Experts don’t agree on the exact lifetime risk of breast cancer for women with a mutated BRCA1 or BRCA2 gene, but estimates have ranged from 55-89%, with the most recent research suggesting about a 65% lifetime risk, compared to a 12% lifetime risk for the average woman in the United States. Women with a BRCA1 or BRCA2 gene mutation have a lifetime risk of developing ovarian cancer estimated at 15-40%, while women without a BRCA mutation have about a 1.8% lifetime risk.
I chose to have risk-minimizing surgeries. I had bilateral mastectomies and reconstruction after I completed chemotherapy for my second breast cancer. A year after that, when I was thirty-seven, I had my ovaries, fallopian tubes and uterus removed. My body and psyche underwent changes as a result of these surgeries, but I can now say I feel happy and comfortable in my body. I don’t regret anything. My boys won’t have to say, “My mom died of breast cancer,” or, “My mom died of ovarian cancer.”
A few months ago, Dr. Mary-Claire King, the geneticist who discovered BRCA1, published a piece in the Journal of the American Medical Association advocating for population-based screening for the BRCA genes – that is, screening of these genes in every woman, at about age 30, in the course of routine medical care. To identify a woman as a carrier after she develops cancer is a failure of cancer prevention. About half of women who inherit mutations in BRCA1 or BRCA2 have no family history of breast or ovarian cancer and have no idea they are carrying cancer-causing mutations.A recent survey revealed that only 19% of US primary care physicians accurately assessed family history indicating a need for testing. Whether or not Dr. King’s wish comes true, genetic screening will continue to become more common, and as a result many more women will be faced with making difficult decisions.

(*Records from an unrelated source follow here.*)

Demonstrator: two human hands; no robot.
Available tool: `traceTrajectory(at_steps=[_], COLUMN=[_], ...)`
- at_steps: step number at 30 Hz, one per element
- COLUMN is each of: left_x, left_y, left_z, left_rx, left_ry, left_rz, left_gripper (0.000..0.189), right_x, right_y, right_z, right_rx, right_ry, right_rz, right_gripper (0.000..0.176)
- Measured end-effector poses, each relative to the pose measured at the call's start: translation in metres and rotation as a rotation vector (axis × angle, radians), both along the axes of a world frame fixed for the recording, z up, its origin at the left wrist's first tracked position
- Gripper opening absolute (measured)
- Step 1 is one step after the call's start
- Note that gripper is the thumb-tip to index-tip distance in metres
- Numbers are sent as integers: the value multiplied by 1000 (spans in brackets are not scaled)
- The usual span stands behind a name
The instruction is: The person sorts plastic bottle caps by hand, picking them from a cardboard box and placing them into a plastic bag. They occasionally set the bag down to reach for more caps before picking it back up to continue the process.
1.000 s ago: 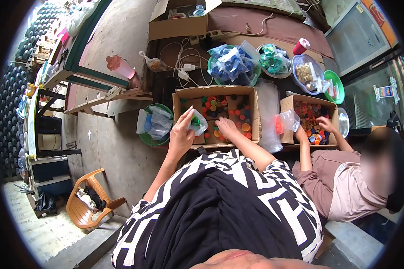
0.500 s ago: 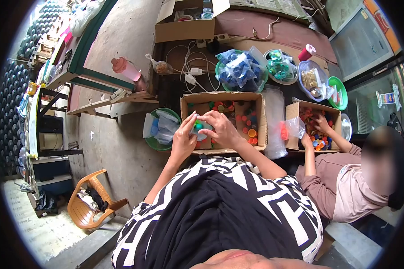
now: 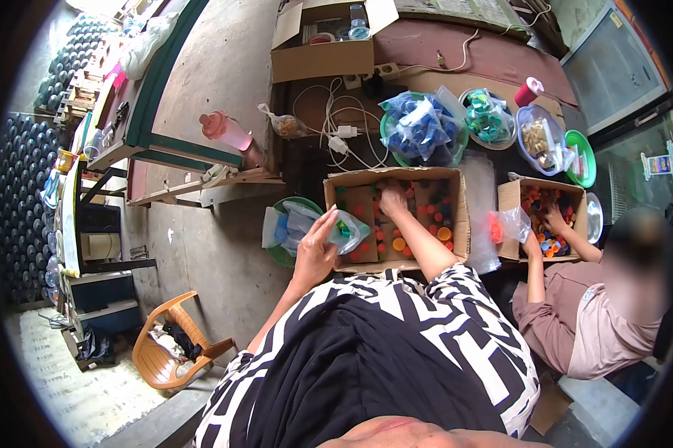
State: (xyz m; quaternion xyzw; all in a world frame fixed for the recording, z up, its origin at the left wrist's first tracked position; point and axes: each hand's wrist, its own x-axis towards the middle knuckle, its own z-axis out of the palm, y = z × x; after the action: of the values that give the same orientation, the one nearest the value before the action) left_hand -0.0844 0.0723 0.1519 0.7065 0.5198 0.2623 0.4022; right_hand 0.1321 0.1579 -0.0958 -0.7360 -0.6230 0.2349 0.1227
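My left hand (image 3: 317, 250) grips a clear plastic bag (image 3: 357, 236) at the left edge of a cardboard box (image 3: 460, 216). Green bottle caps (image 3: 343, 227) show through the plastic. Inside that box, toward its far side, my right hand (image 3: 393, 201) reaches down among loose bottle caps (image 3: 433, 213), mostly red, orange and dark. Its fingertips are hidden, so I cannot see what they hold.
At right a co-worker's hands are at a smaller cap-filled box (image 3: 510, 198), one with a plastic bag (image 3: 514, 224). A green basin (image 3: 284, 261) with bags stands left. Behind are blue bags (image 3: 422, 127), a bowl of green bags (image 3: 489, 119) and white cables (image 3: 344, 131).
My right hand has left the bag and gone into the box among the caps. My left hand keeps the bag, now held alone. The whole view has shifted slightly.
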Motion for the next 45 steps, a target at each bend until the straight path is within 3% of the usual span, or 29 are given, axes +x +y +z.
traceTrajectory(at_steps=[1, 4, 14, 17, 20, 22, 23, 25, 26, 28, 35, 38, 41, 45], left_x=[-2, -6, -1, 4, 7, 9, 10, 13, 15, 18, 32, 38, 38, 42], left_y=[1, 5, 29, 31, 30, 28, 27, 24, 23, 20, 13, 10, 5, -5], left_z=[-2, -9, -4, -2, -3, -2, -2, -3, -3, -3, -7, -5, -20, -18], left_rx=[-3, 5, 22, -7, 31, 5, 6, 48, 50, 36, 51, -24, 129, 58], left_ry=[6, -4, 47, 63, 61, 87, 85, 64, 61, 60, 36, 17, 8, -42], left_rz=[0, -28, -128, -151, -164, -169, -171, -174, -173, -171, -144, -93, -79, -21], left_gripper=[66, 66, 64, 64, 64, 64, 64, 64, 64, 63, 62, 61, 61, 63], right_x=[-4, -10, -8, -4, 13, 27, 30, 35, 37, 41, 16, 5, 3, 16], right_y=[0, 5, 7, 6, -5, -20, -24, -29, -34, -46, -76, -86, -91, -94], right_z=[-2, -12, 4, -17, -18, 6, 19, 46, 55, 71, 207, 230, 234, 229], right_rx=[112, 141, -27, -5, 19, 233, 234, -236, -233, 139, 591, 747, 583, 506], right_ry=[-63, -155, -304, -356, -328, -73, -76, 169, 166, 275, 757, 536, 265, 399], right_rz=[9, 15, 21, -13, -32, -15, -17, -264, -264, -224, -77, 189, 433, 452], right_gripper=[24, 24, 28, 29, 30, 37, 37, 41, 41, 31, 18, 18, 23, 23])
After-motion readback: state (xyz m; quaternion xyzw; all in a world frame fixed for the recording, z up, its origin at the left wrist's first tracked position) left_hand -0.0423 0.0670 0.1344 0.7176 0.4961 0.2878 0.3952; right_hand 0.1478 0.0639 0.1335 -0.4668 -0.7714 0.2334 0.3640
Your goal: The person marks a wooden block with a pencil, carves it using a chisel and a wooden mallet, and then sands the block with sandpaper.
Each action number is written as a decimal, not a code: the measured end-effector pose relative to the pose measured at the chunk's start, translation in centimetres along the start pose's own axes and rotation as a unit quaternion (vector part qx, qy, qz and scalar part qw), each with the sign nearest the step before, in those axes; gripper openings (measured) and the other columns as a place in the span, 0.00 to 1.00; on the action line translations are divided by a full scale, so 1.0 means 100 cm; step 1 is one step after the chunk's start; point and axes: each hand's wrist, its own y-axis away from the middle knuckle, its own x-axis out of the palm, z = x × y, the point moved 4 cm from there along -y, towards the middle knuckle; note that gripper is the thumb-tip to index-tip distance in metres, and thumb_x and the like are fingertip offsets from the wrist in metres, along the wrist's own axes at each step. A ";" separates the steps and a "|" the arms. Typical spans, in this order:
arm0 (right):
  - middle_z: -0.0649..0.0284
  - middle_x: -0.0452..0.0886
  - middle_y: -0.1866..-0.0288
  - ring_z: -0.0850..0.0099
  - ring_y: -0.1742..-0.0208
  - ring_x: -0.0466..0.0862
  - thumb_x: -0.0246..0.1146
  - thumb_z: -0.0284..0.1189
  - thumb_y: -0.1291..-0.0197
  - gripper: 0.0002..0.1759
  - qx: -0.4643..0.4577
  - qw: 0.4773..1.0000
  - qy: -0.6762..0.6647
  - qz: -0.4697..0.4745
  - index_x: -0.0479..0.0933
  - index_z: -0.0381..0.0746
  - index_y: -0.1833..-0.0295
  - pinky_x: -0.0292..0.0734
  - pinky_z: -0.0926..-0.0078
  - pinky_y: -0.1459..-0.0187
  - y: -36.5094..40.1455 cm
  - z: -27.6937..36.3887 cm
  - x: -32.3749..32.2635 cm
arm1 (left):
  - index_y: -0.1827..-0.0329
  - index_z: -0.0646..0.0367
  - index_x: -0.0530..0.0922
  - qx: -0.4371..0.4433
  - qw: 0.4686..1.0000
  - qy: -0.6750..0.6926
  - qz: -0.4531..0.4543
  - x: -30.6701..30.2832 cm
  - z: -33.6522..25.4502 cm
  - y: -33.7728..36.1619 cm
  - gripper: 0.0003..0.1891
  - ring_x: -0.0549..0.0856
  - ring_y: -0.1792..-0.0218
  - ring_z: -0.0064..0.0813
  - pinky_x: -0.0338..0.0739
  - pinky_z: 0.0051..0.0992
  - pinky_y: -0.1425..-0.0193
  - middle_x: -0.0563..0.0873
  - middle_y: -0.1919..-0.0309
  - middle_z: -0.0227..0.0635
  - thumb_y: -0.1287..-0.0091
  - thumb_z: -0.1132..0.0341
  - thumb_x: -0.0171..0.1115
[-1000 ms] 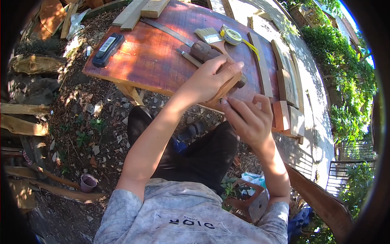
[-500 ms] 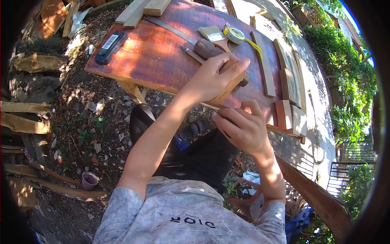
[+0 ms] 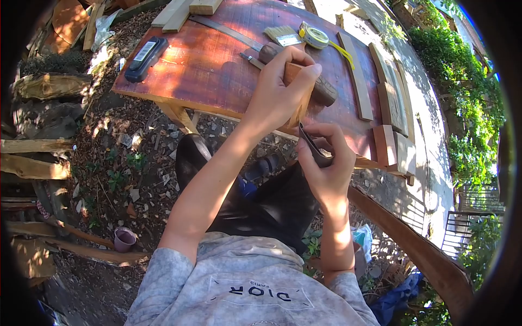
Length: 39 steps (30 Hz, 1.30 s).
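Note:
My left hand (image 3: 285, 81) is closed around a pale piece of wood (image 3: 302, 111), held up over the near edge of the table. Below it and to the right, my right hand (image 3: 333, 157) pinches a dark, curved sheet that looks like sandpaper (image 3: 315, 151) between thumb and fingers. The sheet's upper tip is close to the lower end of the wood. Behind my left hand lies a dark, rounded wooden piece (image 3: 325, 92), partly hidden. A narrow metal-tipped tool (image 3: 251, 60) pokes out beside my left knuckles.
On the reddish table (image 3: 206, 89) lie a black case with a label (image 3: 145, 58), a steel ruler (image 3: 225, 31), a paintbrush (image 3: 283, 36) and a tape measure (image 3: 314, 36). Wood strips (image 3: 354, 76) and blocks (image 3: 385, 145) line the right side. A small pot (image 3: 125, 239) stands on the ground.
My right hand has turned, bringing the dark sheet into clear view beside the wood. My left hand has shifted slightly up and left, still gripping the wood.

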 end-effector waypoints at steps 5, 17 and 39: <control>0.59 0.89 0.56 0.72 0.56 0.90 0.72 0.19 0.37 0.13 -0.063 0.997 0.032 -0.009 0.83 0.33 0.47 0.82 0.75 0.52 0.002 -0.001 -0.002 | 0.47 0.60 0.77 0.022 0.999 -0.017 -0.021 0.002 0.001 0.002 0.13 0.79 0.56 0.17 0.78 0.23 0.49 0.80 0.55 0.29 0.17 0.58 0.60; 0.57 0.90 0.52 0.65 0.58 0.92 0.76 0.19 0.35 0.11 -0.165 0.971 0.141 -0.101 0.90 0.34 0.48 0.85 0.71 0.53 -0.006 0.013 0.001 | 0.45 0.61 0.75 -0.012 1.000 0.012 0.014 0.003 0.015 0.000 0.12 0.82 0.54 0.21 0.81 0.26 0.49 0.83 0.55 0.33 0.16 0.60 0.59; 0.60 0.87 0.59 0.70 0.62 0.88 0.75 0.21 0.35 0.09 -0.076 0.989 0.119 -0.051 0.91 0.36 0.50 0.81 0.74 0.58 -0.004 0.010 0.004 | 0.47 0.60 0.77 0.038 0.999 -0.002 0.032 0.005 0.006 0.001 0.13 0.81 0.53 0.20 0.79 0.27 0.43 0.85 0.56 0.34 0.19 0.59 0.63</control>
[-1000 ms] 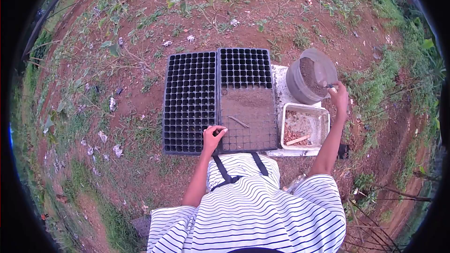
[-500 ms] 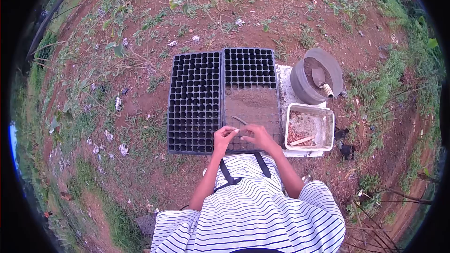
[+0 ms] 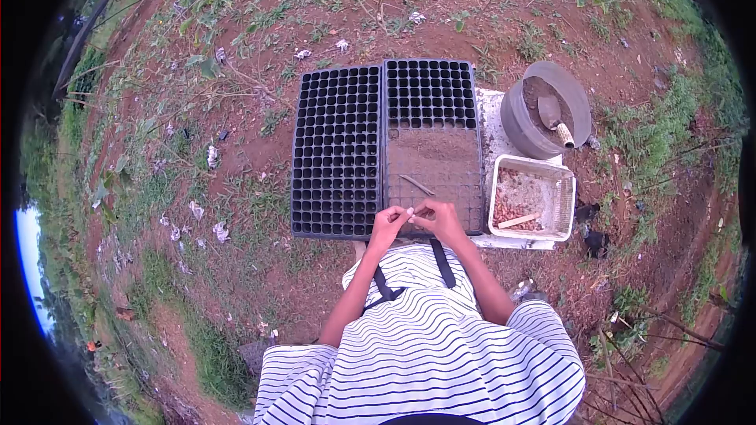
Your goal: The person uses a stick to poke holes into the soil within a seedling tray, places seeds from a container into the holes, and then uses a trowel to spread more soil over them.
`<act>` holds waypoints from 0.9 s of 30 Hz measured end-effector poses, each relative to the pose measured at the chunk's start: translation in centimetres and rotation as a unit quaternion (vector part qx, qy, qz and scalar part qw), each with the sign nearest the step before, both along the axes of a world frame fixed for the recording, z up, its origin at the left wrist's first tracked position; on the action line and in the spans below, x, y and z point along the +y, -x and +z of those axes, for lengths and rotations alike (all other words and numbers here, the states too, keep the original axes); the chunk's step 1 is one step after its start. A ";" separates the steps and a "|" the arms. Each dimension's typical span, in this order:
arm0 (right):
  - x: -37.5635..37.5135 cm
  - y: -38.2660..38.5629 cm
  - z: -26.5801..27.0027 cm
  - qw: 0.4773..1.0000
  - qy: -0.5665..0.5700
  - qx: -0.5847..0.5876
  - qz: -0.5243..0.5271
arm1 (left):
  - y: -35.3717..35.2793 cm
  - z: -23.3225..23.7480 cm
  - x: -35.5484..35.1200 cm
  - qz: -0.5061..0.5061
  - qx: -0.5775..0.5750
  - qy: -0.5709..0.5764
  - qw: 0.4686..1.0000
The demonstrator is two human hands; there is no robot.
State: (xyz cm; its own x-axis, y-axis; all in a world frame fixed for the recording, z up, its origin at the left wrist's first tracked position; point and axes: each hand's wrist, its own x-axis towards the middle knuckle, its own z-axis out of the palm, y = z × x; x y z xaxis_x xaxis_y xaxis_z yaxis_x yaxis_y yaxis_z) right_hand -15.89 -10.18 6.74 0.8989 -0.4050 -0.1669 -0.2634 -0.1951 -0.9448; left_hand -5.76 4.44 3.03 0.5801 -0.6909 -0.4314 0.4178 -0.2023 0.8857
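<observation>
My left hand (image 3: 389,224) and my right hand (image 3: 438,220) meet over the near end of the soil-filled seedling tray (image 3: 433,145). Both have their fingers pinched. A tiny pale thing shows at the left fingertips; its kind is too small to make out, and whatever the right fingers hold is hidden. Just beyond my hands, a thin grey stick (image 3: 417,184) lies slantwise on the soil. The tray's far cells are unfilled and black, while brown soil covers the rest. Against its left side lies a second seedling tray (image 3: 335,149) with unfilled cells.
Right of the trays, a white plastic basket (image 3: 532,197) holds reddish-brown seeds or bits and a flat wooden piece (image 3: 520,220). Behind it stands a grey bucket (image 3: 523,126) of soil with a trowel (image 3: 557,120) inside. Both rest on a white board (image 3: 492,122). Weeds and leafy plants surround them.
My right hand has moved left, so its fingertips now meet those of my left hand. The stick shows more fully on the soil. The whole view has shifted a little.
</observation>
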 end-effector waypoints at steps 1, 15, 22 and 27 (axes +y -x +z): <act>0.3 0.0 -0.1 1.000 -0.006 0.015 -0.009 | 0.1 -0.1 0.3 0.009 0.000 0.003 1.000; 1.3 -2.3 1.0 1.000 -0.025 -0.002 0.000 | -1.2 0.9 2.3 0.064 0.047 -0.009 0.997; 1.3 -1.8 0.4 0.998 -0.042 0.007 -0.048 | -2.4 0.3 1.5 -0.008 0.040 0.014 0.999; 1.4 -2.6 1.3 0.995 -0.049 0.047 -0.067 | -3.8 0.1 1.2 -0.038 0.045 0.009 0.998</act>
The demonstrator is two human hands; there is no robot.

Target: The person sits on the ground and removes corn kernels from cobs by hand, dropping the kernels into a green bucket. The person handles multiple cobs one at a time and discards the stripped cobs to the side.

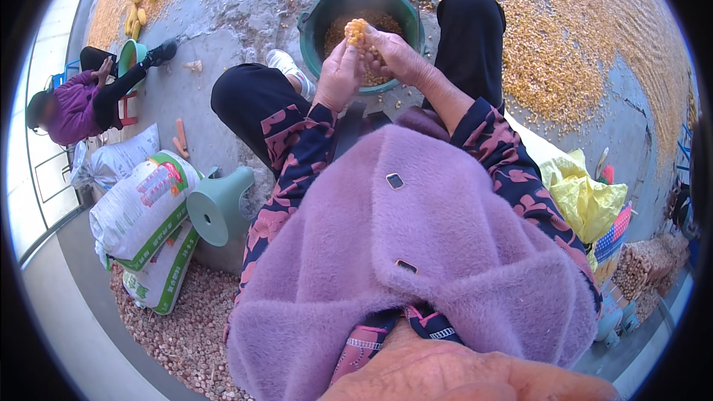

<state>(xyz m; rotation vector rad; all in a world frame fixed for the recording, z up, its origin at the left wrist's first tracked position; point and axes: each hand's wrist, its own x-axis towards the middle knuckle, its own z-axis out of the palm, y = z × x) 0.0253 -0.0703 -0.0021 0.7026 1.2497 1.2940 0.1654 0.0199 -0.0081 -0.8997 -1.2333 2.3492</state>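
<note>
Above a green plastic bucket (pixel 308 47), my left hand (pixel 338 77) holds the lower part of an ear of corn (pixel 355 31) in its fingers. My right hand (pixel 400 57) is closed around the same ear from the other side, its thumb pressed near the top kernels. Part of the ear is hidden by my fingers. Loose corn kernels (pixel 384 22) lie inside the bucket, which stands on the floor between my legs with its wire handle leaning to the far side.
Corn kernels (pixel 551 61) cover the floor ahead and right. At left, a person (pixel 83 100) sits by a green basin (pixel 139 51), near several corn ears (pixel 133 16). Filled sacks (pixel 139 206) and a green plastic stool (pixel 209 217) stand close on my left. A yellow bag (pixel 585 195) lies right.
</note>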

A couple of days ago Angelina Jolie Pitt wrote a New York Times op-ed on having her ovaries and fallopian tubes removed because she, like me, carries a mutation of the BRCA1 gene. Two years ago, she famously shared her account of undergoing a preventive double mastectomy. She lost her mother, grandmother, and aunt to cancer. In Tuesday's op-ed, Jolie described the procedure she had last week and explained that it put her body in an immediate menopause (something that happens to every woman whose ovaries are removed). “I feel at ease with whatever will come, not because I am strong but because this is a part of life,” she wrote. Because of her celebrity status, what she has shared is like a public service announcement that will empower many frightened women to take steps to save their lives.